Help with a regular expressions and gsub

Andrew_Timberlake · April 18, 2009, 7:38am

Use word break matches in your regular expression as follows:

<string>.gsub(/\bcar\b/, 'bike')

Andrew Timberlake http://ramblingsonrails.com http://www.linkedin.com/in/andrewtimberlake

"I have never let my schooling interfere with my education" - Mark Twain

11175 · April 19, 2009, 8:56pm

Andrew Timberlake wrote:

Andrew_Timberlake · April 20, 2009, 6:08am

This will start to get tricky as it becomes important to know what the rules really are.
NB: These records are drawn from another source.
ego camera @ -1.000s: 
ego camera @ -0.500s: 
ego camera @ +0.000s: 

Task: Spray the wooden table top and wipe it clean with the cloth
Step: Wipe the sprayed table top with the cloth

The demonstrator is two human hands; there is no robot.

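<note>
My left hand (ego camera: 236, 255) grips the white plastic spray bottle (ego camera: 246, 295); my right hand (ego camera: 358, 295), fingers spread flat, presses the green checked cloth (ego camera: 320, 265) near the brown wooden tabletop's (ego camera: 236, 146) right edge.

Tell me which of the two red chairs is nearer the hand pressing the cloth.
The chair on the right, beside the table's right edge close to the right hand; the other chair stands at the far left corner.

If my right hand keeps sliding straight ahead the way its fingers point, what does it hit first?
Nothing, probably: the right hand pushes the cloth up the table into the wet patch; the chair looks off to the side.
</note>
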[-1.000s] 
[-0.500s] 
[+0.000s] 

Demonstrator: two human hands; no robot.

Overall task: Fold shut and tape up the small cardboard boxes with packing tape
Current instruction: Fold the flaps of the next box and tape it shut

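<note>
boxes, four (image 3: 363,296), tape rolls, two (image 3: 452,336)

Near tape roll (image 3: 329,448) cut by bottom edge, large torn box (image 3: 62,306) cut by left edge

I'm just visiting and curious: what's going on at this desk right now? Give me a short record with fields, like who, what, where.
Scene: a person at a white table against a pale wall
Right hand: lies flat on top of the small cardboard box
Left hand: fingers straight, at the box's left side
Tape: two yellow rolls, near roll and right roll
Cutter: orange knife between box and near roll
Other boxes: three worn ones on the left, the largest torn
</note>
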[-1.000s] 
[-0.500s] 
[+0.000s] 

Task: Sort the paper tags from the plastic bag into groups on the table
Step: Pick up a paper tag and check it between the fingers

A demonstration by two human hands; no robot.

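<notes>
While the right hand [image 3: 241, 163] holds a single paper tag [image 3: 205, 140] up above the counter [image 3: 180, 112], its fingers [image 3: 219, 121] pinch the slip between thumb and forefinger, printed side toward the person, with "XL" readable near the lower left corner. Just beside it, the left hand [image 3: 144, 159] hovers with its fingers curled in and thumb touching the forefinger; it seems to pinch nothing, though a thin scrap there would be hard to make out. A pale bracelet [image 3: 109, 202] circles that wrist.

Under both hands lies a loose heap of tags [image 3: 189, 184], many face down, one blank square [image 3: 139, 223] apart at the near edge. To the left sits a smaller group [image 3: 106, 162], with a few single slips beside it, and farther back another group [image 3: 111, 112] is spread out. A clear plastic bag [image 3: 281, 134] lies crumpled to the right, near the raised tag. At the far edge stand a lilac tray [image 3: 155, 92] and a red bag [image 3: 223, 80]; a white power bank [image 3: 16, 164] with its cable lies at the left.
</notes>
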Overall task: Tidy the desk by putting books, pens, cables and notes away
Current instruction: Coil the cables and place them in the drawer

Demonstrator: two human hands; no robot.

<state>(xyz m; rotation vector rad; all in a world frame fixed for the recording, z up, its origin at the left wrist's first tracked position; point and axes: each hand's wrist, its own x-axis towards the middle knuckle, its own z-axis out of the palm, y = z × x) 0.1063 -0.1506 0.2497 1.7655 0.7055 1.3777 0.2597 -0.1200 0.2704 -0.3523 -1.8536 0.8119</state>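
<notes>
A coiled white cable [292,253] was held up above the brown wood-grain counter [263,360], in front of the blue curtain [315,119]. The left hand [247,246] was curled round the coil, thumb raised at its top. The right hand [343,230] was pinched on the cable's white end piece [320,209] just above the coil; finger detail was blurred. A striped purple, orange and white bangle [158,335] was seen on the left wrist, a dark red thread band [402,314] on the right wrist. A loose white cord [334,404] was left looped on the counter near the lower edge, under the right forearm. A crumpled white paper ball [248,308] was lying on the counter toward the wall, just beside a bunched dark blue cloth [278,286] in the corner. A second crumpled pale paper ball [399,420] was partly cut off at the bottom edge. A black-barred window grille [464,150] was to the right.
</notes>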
Are you wanting to avoid car surrounded by an anchor tag, or car surrounded by any tag. car lorem ipusum will pose a problem as it's half surrounded by a tag.

so to satisfy your test case, the following works by making sure that car is not followed by a '<' which will work on both cases mentioned above.

<string>.gsub(/\bcar\b(?=[^<])/, 'bike') This checks that car is surrounded by a word-break but is not followed by a '<'

If, in Ruby 1.9, I do the following: <string>.gsub(/(?<!>)\bcar\b(?=[^<])/, 'bike') I am now checking that car is surrounded by a word-break and is not preceded by a '>' and not followed by a '<' however this pattern will not replace "car lorem" with "bike lorem"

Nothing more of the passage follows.